◆ **Work to be completed**: The required output is the full listing below, reproduced word for word.
******************************
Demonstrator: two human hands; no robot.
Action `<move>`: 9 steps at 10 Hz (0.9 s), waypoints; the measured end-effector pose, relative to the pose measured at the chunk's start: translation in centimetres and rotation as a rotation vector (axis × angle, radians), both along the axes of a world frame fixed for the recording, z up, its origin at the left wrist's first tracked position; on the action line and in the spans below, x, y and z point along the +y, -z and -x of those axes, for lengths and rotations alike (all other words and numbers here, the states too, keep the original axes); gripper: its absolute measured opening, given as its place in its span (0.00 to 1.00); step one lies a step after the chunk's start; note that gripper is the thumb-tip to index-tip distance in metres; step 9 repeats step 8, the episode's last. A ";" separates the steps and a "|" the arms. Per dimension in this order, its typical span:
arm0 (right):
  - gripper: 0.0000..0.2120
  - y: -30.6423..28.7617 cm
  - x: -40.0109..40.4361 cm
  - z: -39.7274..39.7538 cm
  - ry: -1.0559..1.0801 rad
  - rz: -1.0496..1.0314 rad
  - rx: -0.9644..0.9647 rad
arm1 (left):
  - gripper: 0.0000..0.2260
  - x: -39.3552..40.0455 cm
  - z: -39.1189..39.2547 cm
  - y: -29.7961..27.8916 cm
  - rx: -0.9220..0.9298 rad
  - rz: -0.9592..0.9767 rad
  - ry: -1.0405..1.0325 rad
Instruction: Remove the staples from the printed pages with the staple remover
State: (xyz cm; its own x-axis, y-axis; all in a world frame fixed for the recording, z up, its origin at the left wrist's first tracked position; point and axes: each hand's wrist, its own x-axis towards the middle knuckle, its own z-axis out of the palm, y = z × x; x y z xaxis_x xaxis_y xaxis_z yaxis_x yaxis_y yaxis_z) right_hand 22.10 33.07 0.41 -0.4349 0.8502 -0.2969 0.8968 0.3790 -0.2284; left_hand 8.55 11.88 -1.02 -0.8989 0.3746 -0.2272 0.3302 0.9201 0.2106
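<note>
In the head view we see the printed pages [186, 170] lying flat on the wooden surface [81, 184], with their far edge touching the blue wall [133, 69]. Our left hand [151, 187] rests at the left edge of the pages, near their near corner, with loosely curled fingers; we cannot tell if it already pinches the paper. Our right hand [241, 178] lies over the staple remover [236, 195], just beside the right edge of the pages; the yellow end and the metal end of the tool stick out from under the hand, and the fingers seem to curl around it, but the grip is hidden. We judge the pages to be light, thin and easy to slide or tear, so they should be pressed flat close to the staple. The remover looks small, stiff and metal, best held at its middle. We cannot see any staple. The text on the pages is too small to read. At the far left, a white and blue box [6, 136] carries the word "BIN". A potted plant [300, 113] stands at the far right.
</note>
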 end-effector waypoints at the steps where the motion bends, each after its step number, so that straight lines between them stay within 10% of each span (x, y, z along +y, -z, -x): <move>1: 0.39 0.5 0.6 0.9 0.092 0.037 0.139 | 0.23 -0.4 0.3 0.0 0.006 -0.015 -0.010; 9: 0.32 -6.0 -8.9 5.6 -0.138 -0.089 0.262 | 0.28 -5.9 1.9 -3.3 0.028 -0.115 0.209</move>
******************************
◆ **The completed task**:
Demonstrator: two human hands; no robot.
Action `<move>`: 9 steps at 10 Hz (0.9 s), waypoints; the measured end-effector pose, relative to the pose measured at the chunk's start: translation in centimetres and rotation as a rotation vector (axis × angle, radians), both along the axes of a world frame fixed for the recording, z up, its origin at the left wrist's first tracked position; on the action line and in the spans below, x, y and z point along the +y, -z and -x of those axes, for lengths and rotations alike (all other words and numbers here, the states too, keep the original axes); gripper: its absolute measured opening, given as its place in its span (0.00 to 1.00); step one lies a step after the chunk's start; note that gripper is the thumb-tip to index-tip distance in metres; step 9 repeats step 8, the episode's last. A ";" separates the steps and a "|" the arms. Per dimension in this order, its typical span:
arm0 (right):
  - gripper: 0.0000..0.2120
  - y: -30.6423..28.7617 cm
  - x: -40.0109..40.4361 cm
  - z: -39.7274..39.7538 cm
  - ry: -1.0559..1.0801 rad
  - rz: -1.0496..1.0314 rad
  - rx: -0.9644..0.9647 rad
arm1 (left):
  - gripper: 0.0000..0.2260
  - x: -39.3552..40.0455 cm
  - z: -39.1189..39.2547 cm
  - y: -29.7961..27.8916 cm
  - rx: -0.9220..0.9298 rad
  - rz: -0.9592..0.9767 rad
  - ry: -1.0405..1.0325 rad
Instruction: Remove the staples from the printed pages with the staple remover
State: (xyz cm; its own x-axis, y-axis; all in a world frame fixed for the recording, z up, its origin at the left wrist's first tracked position; point and axes: each hand's wrist, its own x-axis towards the middle knuckle, its own z-axis out of the palm, y = z × x; x y z xaxis_x xaxis_y xaxis_z yaxis_x yaxis_y yaxis_z) right_hand 22.10 33.07 0.41 -0.4349 0.8502 -0.2969 0.8968 0.3790 -0.2284; left_hand 8.55 11.88 -1.02 -0.8989 0.3746 -0.2272 0.3302 0.9201 0.2106
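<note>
In the head view we see the printed pages [186, 170] lying flat on the wooden surface [81, 184], with their far edge touching the blue wall [133, 69]. Our left hand [151, 187] rests at the left edge of the pages, near their near corner, with loosely curled fingers; we cannot tell if it already pinches the paper. Our right hand [241, 178] lies over the staple remover [236, 195], just beside the right edge of the pages; the yellow end and the metal end of the tool stick out from under the hand, and the fingers seem to curl around it, but the grip is hidden. We judge the pages to be light, thin and easy to slide or tear, so they should be pressed flat close to the staple. The remover looks small, stiff and metal, best held at its middle. We cannot see any staple. The text on the pages is too small to read. At the far left, a white and blue box [6, 136] carries the word "BIN". A potted plant [300, 113] stands at the far right.
</note>
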 end-effector waypoints at the steps where the motion bends, each after its step number, so that straight lines between them stay within 10% of each span (x, y, z along +y, -z, -x): <move>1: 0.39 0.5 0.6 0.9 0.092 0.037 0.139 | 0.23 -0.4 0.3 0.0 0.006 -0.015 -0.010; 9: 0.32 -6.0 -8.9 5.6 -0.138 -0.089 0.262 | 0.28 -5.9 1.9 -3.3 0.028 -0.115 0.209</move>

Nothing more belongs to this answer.